Dennis Chepkongin Masai won a classic 10,000m final Tuesday night, working together with his team-mate Paul Kipchumba Lonyangata to break most of the field before finally pulling away from eventual silver medallist Gebretsadik Abraha to win in 27:53.89.

Masai was the first to break from the bunched pack of 20 after 2000m of running. The split of 6:00.77 at the 2km mark seemed to spark Masai as he broke into a near sprint on the backstretch, shattering the pack and pulling a pack of six along with him. Lonyangata repeated Masai's move on the next lap, and the two took turns hammering the backstretch as the other four athletes - two Ethiopians, Uganda's Joseph Chebet, and Bahrain's Edwin Chebii Kimurer - struggled to stay in touch.
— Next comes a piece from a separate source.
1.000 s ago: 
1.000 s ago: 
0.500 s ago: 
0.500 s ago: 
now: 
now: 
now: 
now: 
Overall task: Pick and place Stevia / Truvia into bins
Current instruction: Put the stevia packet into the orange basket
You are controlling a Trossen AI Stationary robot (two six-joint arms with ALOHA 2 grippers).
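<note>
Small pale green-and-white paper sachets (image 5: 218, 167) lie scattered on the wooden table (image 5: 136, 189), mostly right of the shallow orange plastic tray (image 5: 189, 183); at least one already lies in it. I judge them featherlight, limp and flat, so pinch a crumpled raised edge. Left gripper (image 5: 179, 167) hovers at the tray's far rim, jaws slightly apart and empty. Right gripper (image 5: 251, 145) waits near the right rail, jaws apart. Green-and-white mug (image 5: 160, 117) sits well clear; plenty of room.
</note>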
Kimurer was the first chipped away from that pack, then Chebet and Ethiopia's Debebe Woldesenbet (who eventually dropped out). By halfway, reached in 14:11, it was down to Masai, Lonyangata, and Abraha, each running the textbook example of their national team strategy: the Kenyans working together, surging and trying to drop the others, and the Ethiopian hanging on and waiting for a chance to kick for whatever he could get.

Finally, around 8000m (22:30.30) Chebet began to slip off the pace, and it was down to a duel between Masai and Abraha. With four laps remaining Abraha threw his cards on the table and took the lead for the first time, trying to see what kind of reserves Masai had. It turned out Masai had been keeping quite a bit. He responded immediately to Abraha's move and raised the stakes significantly, finally breaking the Ethiopian and running the final 1000m as an extended, fast-paced victory lap.
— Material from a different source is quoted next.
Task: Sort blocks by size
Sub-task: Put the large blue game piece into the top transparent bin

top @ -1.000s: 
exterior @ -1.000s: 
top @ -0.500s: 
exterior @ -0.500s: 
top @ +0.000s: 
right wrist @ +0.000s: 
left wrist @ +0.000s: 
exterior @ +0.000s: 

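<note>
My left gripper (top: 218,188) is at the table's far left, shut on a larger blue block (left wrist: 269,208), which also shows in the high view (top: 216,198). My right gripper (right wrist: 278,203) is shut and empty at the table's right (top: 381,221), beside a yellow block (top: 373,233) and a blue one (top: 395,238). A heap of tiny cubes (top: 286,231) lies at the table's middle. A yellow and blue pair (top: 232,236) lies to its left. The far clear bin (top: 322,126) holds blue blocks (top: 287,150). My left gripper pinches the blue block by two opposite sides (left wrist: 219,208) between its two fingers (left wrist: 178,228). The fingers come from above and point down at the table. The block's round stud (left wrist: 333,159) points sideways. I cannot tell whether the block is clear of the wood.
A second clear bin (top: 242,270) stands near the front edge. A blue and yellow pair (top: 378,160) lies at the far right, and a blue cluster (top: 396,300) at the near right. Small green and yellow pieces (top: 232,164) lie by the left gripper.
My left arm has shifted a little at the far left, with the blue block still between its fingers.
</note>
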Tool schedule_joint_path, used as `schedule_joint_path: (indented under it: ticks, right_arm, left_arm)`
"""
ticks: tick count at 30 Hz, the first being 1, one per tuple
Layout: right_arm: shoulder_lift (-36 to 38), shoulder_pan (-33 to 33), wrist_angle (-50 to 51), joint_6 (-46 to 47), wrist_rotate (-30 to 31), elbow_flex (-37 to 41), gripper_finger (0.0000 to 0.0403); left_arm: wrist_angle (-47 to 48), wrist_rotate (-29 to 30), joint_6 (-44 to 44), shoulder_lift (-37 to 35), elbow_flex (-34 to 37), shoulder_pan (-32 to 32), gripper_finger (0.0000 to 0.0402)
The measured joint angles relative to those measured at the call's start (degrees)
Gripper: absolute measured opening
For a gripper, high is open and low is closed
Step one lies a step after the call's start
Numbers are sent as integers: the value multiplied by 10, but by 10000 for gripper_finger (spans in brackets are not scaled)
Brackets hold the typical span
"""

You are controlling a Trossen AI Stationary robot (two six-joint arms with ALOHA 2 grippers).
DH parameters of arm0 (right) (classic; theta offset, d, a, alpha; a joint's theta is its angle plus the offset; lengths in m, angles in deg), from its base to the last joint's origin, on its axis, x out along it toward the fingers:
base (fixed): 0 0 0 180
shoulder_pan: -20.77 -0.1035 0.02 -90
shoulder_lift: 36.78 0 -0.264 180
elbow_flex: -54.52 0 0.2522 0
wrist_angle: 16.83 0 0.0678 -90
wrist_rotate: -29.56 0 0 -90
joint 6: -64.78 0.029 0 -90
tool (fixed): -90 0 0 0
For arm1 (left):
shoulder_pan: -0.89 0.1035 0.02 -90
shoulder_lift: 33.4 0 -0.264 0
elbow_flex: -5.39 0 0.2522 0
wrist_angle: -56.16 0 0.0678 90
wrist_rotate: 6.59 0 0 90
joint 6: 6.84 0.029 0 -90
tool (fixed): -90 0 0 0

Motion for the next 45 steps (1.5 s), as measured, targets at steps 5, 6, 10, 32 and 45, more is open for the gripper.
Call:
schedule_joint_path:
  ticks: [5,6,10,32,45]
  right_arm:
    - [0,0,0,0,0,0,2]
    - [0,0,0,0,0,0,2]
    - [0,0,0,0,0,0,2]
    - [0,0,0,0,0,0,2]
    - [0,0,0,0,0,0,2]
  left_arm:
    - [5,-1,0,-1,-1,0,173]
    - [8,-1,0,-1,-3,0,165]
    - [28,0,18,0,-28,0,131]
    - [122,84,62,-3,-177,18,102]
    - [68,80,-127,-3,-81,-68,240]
Abraha hung on for silver, ten seconds back in 28:03.45, and Lonyangata managed third in 28:14.55. The surprising fourth was Canada's Mohammed Ahmed, in 29:11.75. Ahmed, who with New Zealand's Aaron Pulford (5th, 29:14.23, a New Zealand junior record) had led the chase pack after Masai broke the race open, had patiently reeled in all those unable to hang on to the race in front.

Though outside the medals by almost a minute, Ahmed was welcomed home a hero by the Canadian crowd.